И Антинея любила его так сильно, что порой забывала обо всем. Всего лишь несколько месяцев назад на ферме отца Талос казался ей хромым мальчишкой, горным пастухом и грубияном, который вечно дразнил ее и которому ей хотелось отплатить той же монетой. А теперь она жила ради Талоса. Если его лоб морщился, она чувствовала, как ею овладевает грусть; когда она видела, как он улыбается, свет озарял ее лицо и сердце. Она с бесконечной нежностью вспоминала, как любила его в первый раз, осторожно, чтобы не причинить ему боли; в тот день неведомая, чудесная сила вела ее тело, и волна жара захлестнула ее чрево и сердце, пока руки Талоса лежали на ее бедрах. Ей казалось, что она овладела самым прекрасным, что есть на свете, и была уверена, что счастью ее не будет конца. Когда она была у отца, то с нетерпением ждала приезда любимого. Перед рассветом долгожданного дня она лежала ночью в постели и видела, как Талос зашнуровывает ботинки, берет посох и выходит к утренним звездам, открывает ограду и выпускает стадо… Она видела, как он спускается по склону, идет через лес и выходит из него на рассвете с влажными от росы волосами. Рядом с ним шагает огромный баран с витыми рогами. И вот Талос идет через поле под оливковыми деревьями, похожий на молодого бога. Когда она выходила во двор, чтобы умыться у источника, она смотрела вперед, зная, что вот-вот услышит блеяние ягнят. И тогда она увидит его. Он будет улыбаться и смотреть на нее мудрыми и добрыми глазами, исполненными любви к ней. Она бежала к нему босиком, громко звала его по имени и висла на шее, прижималась к нему, смеялась, ерошила его волосы, играя в игру, которая никогда не наскучит.
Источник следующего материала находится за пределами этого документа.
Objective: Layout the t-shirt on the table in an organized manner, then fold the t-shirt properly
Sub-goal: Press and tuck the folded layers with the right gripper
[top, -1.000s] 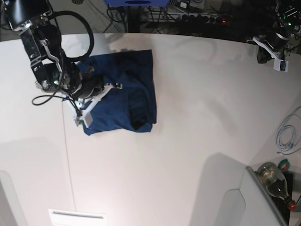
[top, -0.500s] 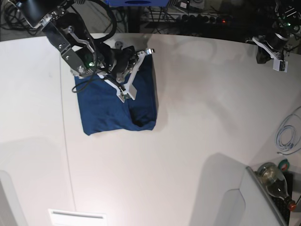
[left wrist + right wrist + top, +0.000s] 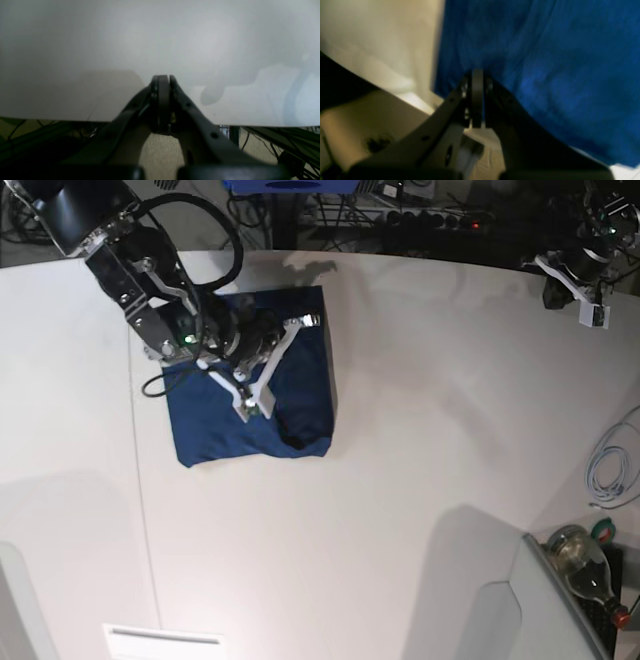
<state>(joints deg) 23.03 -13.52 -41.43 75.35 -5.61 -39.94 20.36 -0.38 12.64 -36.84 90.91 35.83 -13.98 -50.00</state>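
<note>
While the t-shirt (image 3: pixel 255 405) already lies on the table (image 3: pixel 400 480) as a compact dark blue rectangle, near the far left part in the base view, the folding looks almost finished to me. Its near right corner shows a thick rolled lump, so some smoothing may be left. The right hand (image 3: pixel 262 380) hovers over the middle of the cloth with its jaws pressed together; in the right wrist view nothing sits between them, so it is clenched on nothing. The left hand (image 3: pixel 161 82) is far from the shirt, at the far right edge of the table, also clenched and empty. I judge that only a last tidy remains.
</note>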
Антинея знала, что, когда приходит время, молодые люди выбирают себе пару. Она знала, что Талос выберет ее; в глубине души ее не беспокоили его страхи и тревоги. Когда-нибудь она сможет спать рядом с ним каждую ночь, готовить ему еду и воду для умывания, когда он вернется с пастбищ, ткать для него одежду зимними ночами при свете огня. А если он проснется от дурных снов, она вытрет пот с его лба и станет гладить по волосам, пока он снова не заснет.
В таких мыслях она провела лето и осень. Антинея работала с Талосом в поле, и они вместе ходили на высокие пастбища. Настало время, и Борей согнал листья с деревьев в лесу. Как в природе все идет своим чередом, так и Антинея верила в то, что ее жизнь пройдет рядом с любимым мужчиной. Но у богов были свои замыслы.
Как-то раз, когда зима близилась к концу, Талос сидел около дома и смотрел, как солнце садится за голыми верхушками деревьев. Вдруг он увидел, как по тропинке через поляну идет его судьба. Судьба оказалась странной горбатой старушкой с узлом из тряпья, длинным посохом и седыми волосами, собранными в пучок на затылке и украшенными белой шерстяной лентой с маленькими металлическими дисками. Она заметила Талоса и, сойдя с тропинки, направилась к нему. Талос посмотрел на старуху с тревогой и некоторой опаской. Лицо ее было исхудалым и морщинистым, но твердая и быстрая поступь выдавала наличие какой-то неведомой внутренней силы.